**DIRECTIONS**
Go through the records, and copy each line in which the string "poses" is present.

**LISTED RECORDS**
* * *

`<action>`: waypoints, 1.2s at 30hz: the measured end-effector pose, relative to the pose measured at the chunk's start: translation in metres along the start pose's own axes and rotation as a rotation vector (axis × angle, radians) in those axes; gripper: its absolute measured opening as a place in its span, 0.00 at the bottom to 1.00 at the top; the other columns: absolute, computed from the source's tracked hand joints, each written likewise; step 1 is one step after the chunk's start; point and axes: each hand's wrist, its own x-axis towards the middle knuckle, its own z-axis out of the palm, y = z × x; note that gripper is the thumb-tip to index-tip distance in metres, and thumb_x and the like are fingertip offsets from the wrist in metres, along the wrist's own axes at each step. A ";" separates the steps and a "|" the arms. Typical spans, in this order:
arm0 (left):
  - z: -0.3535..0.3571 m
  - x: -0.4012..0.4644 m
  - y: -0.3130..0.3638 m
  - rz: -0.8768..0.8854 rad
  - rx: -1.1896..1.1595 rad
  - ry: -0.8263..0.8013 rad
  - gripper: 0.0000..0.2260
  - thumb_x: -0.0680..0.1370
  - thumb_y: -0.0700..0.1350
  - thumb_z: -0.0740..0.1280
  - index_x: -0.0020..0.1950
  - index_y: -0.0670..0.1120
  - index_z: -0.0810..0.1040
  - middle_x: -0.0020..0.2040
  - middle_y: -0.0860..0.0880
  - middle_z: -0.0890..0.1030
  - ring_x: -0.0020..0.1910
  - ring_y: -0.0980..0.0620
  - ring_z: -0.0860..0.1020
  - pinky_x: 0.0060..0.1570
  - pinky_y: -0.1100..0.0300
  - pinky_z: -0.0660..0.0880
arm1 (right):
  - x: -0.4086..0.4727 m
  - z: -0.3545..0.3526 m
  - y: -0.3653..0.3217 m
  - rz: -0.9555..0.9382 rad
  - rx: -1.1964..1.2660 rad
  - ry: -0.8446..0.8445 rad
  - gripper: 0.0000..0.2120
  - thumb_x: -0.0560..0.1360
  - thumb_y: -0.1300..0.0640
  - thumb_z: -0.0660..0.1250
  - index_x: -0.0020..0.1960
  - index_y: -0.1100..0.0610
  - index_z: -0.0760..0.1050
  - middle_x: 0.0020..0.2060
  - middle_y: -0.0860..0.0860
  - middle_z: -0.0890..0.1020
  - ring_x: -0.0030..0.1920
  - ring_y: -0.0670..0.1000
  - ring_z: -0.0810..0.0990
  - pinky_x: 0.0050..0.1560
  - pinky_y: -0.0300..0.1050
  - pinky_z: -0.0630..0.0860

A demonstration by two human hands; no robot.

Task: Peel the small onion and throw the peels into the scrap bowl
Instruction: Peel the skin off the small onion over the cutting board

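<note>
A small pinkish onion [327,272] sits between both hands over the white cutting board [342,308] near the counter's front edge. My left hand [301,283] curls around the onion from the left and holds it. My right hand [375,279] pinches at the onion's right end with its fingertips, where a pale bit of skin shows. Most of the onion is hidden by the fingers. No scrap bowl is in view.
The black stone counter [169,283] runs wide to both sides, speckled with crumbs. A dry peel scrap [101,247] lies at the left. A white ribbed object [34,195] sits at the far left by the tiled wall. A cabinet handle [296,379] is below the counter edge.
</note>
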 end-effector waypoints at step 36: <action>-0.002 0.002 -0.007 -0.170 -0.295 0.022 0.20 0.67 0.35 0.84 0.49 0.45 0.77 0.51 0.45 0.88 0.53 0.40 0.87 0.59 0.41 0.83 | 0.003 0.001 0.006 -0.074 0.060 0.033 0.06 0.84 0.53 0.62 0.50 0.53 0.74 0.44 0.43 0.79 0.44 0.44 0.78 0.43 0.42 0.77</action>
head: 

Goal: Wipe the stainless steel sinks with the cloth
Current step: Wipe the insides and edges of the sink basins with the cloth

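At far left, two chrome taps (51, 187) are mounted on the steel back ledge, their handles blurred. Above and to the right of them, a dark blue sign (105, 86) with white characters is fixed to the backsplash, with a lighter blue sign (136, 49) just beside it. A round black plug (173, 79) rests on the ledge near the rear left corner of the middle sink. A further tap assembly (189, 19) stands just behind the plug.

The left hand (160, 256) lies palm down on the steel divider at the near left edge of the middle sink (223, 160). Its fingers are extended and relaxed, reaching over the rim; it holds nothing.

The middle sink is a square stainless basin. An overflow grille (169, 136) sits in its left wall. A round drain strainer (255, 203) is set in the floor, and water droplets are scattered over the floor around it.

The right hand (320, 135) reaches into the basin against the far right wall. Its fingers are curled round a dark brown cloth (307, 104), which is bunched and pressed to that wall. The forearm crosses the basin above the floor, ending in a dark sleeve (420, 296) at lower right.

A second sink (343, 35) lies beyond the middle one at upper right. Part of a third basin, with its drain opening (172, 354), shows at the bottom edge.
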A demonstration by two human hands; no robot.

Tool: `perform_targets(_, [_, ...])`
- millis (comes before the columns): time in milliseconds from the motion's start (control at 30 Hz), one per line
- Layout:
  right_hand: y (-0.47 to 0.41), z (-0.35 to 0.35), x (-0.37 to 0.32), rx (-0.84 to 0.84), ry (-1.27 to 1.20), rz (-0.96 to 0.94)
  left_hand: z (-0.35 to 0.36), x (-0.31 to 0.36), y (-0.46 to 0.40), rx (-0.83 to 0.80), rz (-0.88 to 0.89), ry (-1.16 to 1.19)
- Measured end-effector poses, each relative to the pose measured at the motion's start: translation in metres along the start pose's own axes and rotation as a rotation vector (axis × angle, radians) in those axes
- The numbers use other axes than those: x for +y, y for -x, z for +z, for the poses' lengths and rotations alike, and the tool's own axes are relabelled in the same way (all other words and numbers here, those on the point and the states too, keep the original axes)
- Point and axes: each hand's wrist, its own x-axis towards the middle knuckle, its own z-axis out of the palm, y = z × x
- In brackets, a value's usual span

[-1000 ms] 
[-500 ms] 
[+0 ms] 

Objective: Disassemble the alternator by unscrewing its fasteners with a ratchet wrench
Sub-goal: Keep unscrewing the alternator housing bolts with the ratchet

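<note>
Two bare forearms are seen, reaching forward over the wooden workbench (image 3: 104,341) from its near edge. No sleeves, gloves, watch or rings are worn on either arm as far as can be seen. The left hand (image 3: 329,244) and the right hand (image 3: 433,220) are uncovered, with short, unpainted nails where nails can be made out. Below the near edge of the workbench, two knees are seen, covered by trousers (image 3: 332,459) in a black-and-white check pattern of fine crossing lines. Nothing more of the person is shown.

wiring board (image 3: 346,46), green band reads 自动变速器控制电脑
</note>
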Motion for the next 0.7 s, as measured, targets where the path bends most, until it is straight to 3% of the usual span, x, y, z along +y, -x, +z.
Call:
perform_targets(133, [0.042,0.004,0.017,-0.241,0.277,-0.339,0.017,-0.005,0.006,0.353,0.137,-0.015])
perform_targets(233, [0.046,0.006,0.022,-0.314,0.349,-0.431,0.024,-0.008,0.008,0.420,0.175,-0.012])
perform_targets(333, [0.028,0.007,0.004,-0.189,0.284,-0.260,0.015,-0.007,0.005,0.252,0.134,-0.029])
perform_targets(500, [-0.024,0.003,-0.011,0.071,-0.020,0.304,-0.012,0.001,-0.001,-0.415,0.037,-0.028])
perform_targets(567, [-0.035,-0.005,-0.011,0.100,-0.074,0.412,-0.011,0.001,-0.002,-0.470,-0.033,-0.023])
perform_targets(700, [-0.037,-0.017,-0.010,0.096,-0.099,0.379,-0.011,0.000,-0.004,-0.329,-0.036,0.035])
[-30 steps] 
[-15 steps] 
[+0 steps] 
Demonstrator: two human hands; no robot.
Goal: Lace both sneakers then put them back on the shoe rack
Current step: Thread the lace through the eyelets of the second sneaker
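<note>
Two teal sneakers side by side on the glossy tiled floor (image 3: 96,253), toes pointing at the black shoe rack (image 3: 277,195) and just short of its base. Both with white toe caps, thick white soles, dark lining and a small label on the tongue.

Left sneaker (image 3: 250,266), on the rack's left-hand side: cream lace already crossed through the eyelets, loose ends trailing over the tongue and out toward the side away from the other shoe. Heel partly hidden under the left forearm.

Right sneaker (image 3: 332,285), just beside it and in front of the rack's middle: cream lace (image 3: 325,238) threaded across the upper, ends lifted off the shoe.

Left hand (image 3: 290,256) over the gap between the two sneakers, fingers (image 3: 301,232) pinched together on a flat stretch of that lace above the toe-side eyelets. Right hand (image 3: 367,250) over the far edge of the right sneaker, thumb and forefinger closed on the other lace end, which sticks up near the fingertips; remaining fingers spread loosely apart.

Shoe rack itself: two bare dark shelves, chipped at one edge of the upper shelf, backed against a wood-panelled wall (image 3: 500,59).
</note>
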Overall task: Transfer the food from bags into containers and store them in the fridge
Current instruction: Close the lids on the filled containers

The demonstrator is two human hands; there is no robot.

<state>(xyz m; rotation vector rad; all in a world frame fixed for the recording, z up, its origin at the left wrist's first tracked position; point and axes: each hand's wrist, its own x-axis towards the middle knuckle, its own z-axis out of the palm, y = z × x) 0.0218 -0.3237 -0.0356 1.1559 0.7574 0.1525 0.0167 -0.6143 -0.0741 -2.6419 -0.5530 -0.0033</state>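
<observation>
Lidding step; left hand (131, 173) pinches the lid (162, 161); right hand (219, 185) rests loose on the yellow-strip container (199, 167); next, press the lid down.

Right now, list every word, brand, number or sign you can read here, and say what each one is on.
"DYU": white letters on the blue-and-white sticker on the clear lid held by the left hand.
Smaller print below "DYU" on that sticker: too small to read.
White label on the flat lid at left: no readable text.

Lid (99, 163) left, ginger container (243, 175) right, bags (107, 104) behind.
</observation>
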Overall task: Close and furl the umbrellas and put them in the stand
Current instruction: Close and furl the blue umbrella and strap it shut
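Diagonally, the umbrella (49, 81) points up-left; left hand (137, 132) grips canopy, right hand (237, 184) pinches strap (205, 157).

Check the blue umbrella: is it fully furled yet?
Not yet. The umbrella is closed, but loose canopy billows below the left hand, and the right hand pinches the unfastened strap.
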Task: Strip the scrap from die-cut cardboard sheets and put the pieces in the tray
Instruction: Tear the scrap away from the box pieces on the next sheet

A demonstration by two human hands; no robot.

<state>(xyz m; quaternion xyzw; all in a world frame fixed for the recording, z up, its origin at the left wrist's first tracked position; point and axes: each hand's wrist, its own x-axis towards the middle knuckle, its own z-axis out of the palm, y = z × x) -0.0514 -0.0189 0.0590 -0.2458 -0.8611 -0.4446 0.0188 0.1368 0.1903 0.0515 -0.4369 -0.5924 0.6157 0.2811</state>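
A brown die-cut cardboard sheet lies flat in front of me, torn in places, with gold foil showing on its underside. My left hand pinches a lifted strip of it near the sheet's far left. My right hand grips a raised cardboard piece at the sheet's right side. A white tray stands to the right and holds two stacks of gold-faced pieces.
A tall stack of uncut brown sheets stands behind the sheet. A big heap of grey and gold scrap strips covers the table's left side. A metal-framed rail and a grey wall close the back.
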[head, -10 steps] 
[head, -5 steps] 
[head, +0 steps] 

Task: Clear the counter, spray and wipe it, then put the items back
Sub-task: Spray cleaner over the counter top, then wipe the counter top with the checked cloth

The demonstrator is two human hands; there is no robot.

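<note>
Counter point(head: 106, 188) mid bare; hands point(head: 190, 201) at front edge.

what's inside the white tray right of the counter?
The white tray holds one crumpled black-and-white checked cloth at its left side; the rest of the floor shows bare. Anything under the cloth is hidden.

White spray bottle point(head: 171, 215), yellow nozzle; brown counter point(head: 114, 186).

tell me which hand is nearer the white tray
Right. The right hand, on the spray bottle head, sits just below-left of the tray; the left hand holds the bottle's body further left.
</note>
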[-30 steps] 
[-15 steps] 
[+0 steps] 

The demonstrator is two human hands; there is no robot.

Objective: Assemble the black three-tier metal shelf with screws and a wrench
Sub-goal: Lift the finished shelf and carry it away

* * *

**RESPONSE AREA**
- Measured end-effector poses, each relative to the pose measured at the motion's start: translation in metres along the start pose's own axes and rotation as a rotation vector (axis × angle, radians) in those axes
- The numbers use other axes than those: x for +y, y for -x, z for +z, for the poses' lengths and rotations alike, and the tool's own axes are relabelled in the same way (all other words and numbers here, those on the point and the states too, keep the original axes)

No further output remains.